While not everyone feels knowledgeable enough about an issue to choose an article to share or craft a status about the situation, it is imperative that we all educate ourselves and our communities. Currently, this absence of education is perpetuating Islamophobia, even in the Wellesley community, and wrongfully opposes the immigration of Syrian refugees. Though Muslims are not responsible for these acts of terrorism, they are speaking out against the blatant and gross misuse of their religion. Yet, internalized hatred has resulted in the burnings and defecation of many mosques. It has led to hate crimes and terroristic threats; the Facebook page of the Islamic Society of Boston Culture Center recently received a post advocating for the burning of the mosque.
In light of this tragedy, it is the responsibility of each and every one one of us to pay attention to those voices or seek them out if you bear prejudice.

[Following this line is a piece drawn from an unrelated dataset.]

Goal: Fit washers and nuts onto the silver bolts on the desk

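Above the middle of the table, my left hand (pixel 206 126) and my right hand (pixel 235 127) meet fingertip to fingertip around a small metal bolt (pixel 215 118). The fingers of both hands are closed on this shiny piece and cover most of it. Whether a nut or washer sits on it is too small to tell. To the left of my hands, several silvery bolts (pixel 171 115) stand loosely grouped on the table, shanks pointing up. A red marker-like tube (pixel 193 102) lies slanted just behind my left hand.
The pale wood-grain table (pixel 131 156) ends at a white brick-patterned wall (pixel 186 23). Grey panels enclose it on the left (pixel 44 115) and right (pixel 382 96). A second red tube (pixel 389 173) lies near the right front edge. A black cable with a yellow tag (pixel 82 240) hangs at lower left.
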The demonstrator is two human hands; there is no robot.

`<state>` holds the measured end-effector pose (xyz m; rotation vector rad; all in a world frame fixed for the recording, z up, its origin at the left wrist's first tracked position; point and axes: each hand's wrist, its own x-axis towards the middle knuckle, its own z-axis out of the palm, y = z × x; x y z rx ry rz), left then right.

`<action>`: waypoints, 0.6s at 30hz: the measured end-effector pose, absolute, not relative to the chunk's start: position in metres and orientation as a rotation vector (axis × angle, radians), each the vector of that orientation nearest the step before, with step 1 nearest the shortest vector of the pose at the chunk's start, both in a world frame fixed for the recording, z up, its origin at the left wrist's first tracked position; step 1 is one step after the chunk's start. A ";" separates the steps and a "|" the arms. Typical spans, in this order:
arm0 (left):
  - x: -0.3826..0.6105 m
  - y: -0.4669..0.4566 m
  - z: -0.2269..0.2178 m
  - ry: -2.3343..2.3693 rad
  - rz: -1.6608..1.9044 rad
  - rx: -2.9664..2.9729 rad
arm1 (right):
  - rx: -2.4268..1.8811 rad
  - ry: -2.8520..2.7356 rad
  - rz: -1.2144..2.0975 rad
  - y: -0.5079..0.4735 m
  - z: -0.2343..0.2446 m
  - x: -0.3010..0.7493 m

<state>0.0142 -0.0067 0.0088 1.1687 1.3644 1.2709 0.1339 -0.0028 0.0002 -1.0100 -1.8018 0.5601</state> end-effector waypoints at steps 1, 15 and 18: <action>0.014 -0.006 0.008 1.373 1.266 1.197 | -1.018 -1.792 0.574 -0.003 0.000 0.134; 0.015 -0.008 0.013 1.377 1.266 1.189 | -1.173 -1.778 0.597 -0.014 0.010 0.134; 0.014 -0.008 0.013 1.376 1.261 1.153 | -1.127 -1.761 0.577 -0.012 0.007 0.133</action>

Moreover, since 9/11, 750,000 refugees resettled in the US; not one of them has been arrested for domestic terrorism. Further, it takes 18-24 months to vet a refugee, and even more for Syrian refugees. The calls to stop immigration of people who are fleeing from terror and asking for freedom is both sensationalist and ignorant. We cannot let international values of freedom and tolerance be compromised by an act of terror; we cannot let the terrorists, who seek to cause mistrust and alienation among minorities, to win.
Indeed, we cannot encroach on anyone’s grieving but we do ask that Wellesley do more than change the filter on their Facebook profile. We ask that you do what is necessary to take care of yourself, and if you can, be active in this time of crisis. You can start today.
Attend the vigil for global solidarity hosted by Slater International and the Office of Religious and Spiritual Life in the Multifaith Gathering Space at 12:30 PM. Show solidarity for people of color and join the Ethos’s Taxi Cab 1969: Demonstration Opposing Administrative Complacency toward Black Issues at 1:15 PM at the Campus Center. Above all, know that everyone deals will tragedy in their individual way, but that we are all connected, stand together in solidarity and always must seek knowledge and understanding.